A lung transplant is an operation to remove and replace a diseased lung with a healthy human lung from a donor.
A donor is usually a person who’s died, but in rare cases a section of lung can be taken from a living donor.
Lung transplants aren’t carried out frequently in the UK. This is mainly because of the lack of available donors. In England, during 2013-14, 198 lung transplants were carried out.
When a lung transplant is needed
A lung transplant will often be recommended if:
- a person has advanced lung disease that isn’t responding to other methods of treatment
- a person’s life expectancy is thought to be less than two to three years without a transplant
Conditions that can be treated with a lung transplant include:
- chronic obstructive pulmonary disease (COPD) – a general term for a number of conditions that damage the lungs, usually as a result of smoking
- cystic fibrosis – an inherited condition that causes the lungs and digestive system to become clogged up with a thick sticky mucus
- pulmonary hypertension – high blood pressure in the blood vessels that carry blood from the heart to the lungs
- idiopathic pulmonary fibrosis – scarring of the lungs
Types of transplant
There are three main types of lung transplant:
- a single lung transplant – where a single damaged lung is removed from the recipient and replaced with a lung from the donor; this is often used to treat pulmonary fibrosis, but it isn’t suitable for people with cystic fibrosis because infection will spread from the remaining lung to the donated lung
- a double lung transplant – where both lungs are removed and replaced with two donated lungs; this is usually the main treatment option for people with cystic fibrosis or COPD
- a heart-lung transplant – where the heart and both lungs are removed and replaced with a donated heart and lungs; this is often recommended for people with severe pulmonary hypertension
The demand for lung transplants is far greater than the available supply of donated lungs. Therefore, a transplant will only be carried out if it’s thought there’s a relatively good chance of it being successful.
For example, a lung transplant wouldn’t be recommended for someone with lung cancer because the cancer could reoccur in the donated lungs.
You also won’t be considered for a lung transplant if you smoke.
It’s possible for a person to receive a lung transplant from living donors (two living donors are usually required for one recipient). However, lung transplants from living donors are currently rare in the UK.
During this type of lung transplant, the lower lobe of the right lung is removed from one donor, and the lower lobe of the left lung is removed from the other donor. Both lungs are removed from the recipient and replaced with the lung implants from the donors in a single operation.
Most people who receive lung transplants from living donors have cystic fibrosis and are close relatives of the donors. The recipient and donors need to be compatible in size and have matching blood groups.
Before being placed on the transplant list you’ll need to have some tests to make sure your other major organs, such as your heart, kidneys and liver, will function properly after the transplant.

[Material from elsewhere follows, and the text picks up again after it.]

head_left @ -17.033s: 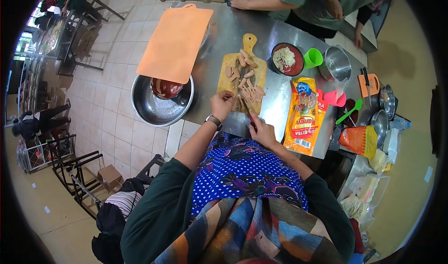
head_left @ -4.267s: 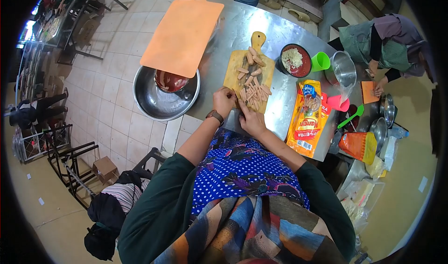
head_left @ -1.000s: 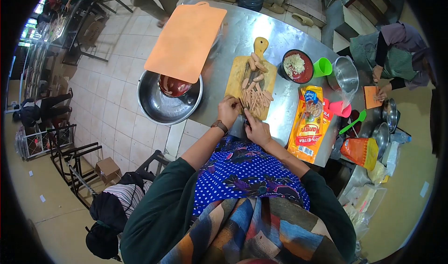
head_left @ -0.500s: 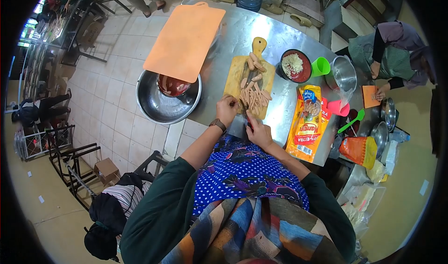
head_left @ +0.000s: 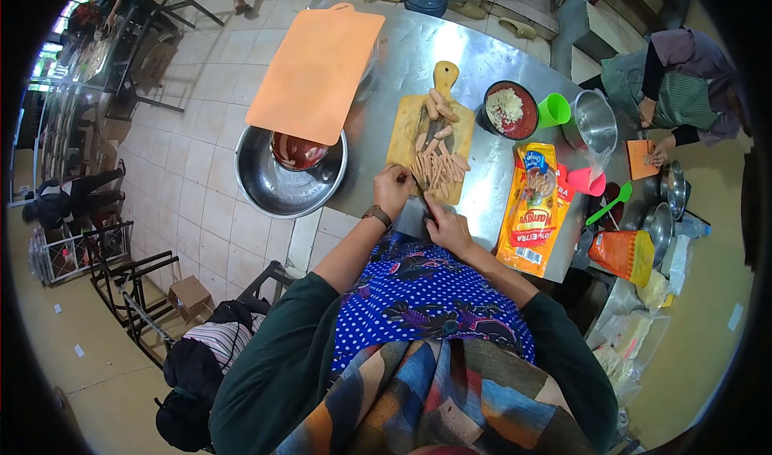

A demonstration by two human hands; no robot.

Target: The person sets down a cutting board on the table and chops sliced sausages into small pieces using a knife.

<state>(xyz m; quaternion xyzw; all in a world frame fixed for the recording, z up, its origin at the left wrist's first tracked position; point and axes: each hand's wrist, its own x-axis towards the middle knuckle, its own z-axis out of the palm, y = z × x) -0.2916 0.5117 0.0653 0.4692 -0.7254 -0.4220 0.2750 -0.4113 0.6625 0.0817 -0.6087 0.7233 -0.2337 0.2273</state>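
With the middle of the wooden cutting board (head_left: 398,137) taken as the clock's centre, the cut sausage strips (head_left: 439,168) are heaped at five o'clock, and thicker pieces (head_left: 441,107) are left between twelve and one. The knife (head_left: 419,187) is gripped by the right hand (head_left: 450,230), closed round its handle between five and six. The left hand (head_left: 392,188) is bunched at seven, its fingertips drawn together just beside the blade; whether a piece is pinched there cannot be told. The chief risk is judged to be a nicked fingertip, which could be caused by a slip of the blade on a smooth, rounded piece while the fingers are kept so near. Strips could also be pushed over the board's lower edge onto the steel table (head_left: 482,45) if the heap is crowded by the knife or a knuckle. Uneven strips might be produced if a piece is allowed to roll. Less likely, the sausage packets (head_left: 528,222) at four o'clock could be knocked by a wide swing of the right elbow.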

Read more about preparing for a lung transplant.
The lung transplant procedure
A lung transplant usually takes between four and 12 hours to complete, depending on the complexity of the operation.
A cut is made in your chest and the damaged lungs removed. Depending on your individual circumstances, you may be connected to a heart and lung bypass machine to keep your blood circulating during the operation.
The donated lungs will then be connected to the relevant airways and blood vessels and the chest will be closed.
Read more about how a lung transplant is performed.
A lung transplant is a major operation that may take at least three months to recover from. It could be quite a while before you’re able to return to work so you’ll need to make necessary arrangements with your employer.
Read more about recovering from a lung transplant.
A lung transplant is a complex type of surgery that carries a high risk of complications.
A common complication is the immune system rejecting the donated lungs. As a result of this, a medication known as an immunosuppressive is given to dampen the effects of the immune system, reducing the risk of rejection. However, taking immunosuppressives carries its own risks as they increase the chances of infection.
Read more about risks associated with a lung transplant.
The outlook for people who’ve had a lung transplant has improved in recent years and it’s expected to continue improving.
The British Transplantation Society estimates that around nine out of 10 people survive a lung transplant, with most of these surviving for at least a year after having the operation.
About five out of 10 people will survive for at least five years after having a lung transplant, with many people living for at least 10 years. There have also been reports of some people living for 20 years or more after a lung transplant.
Although complications can occur at any time, a serious complication is most likely to occur in the first year after the transplant.
The NHS Organ Donor Register
Joining the NHS Organ Donor Register is a failsafe way of ensuring your wishes are made clear. It means there’s a permanent record of your wishes that doctors can check in the event of your death.
Joining the NHS Organ Donor Register is quick, simple, and you can remove yourself from it at any time.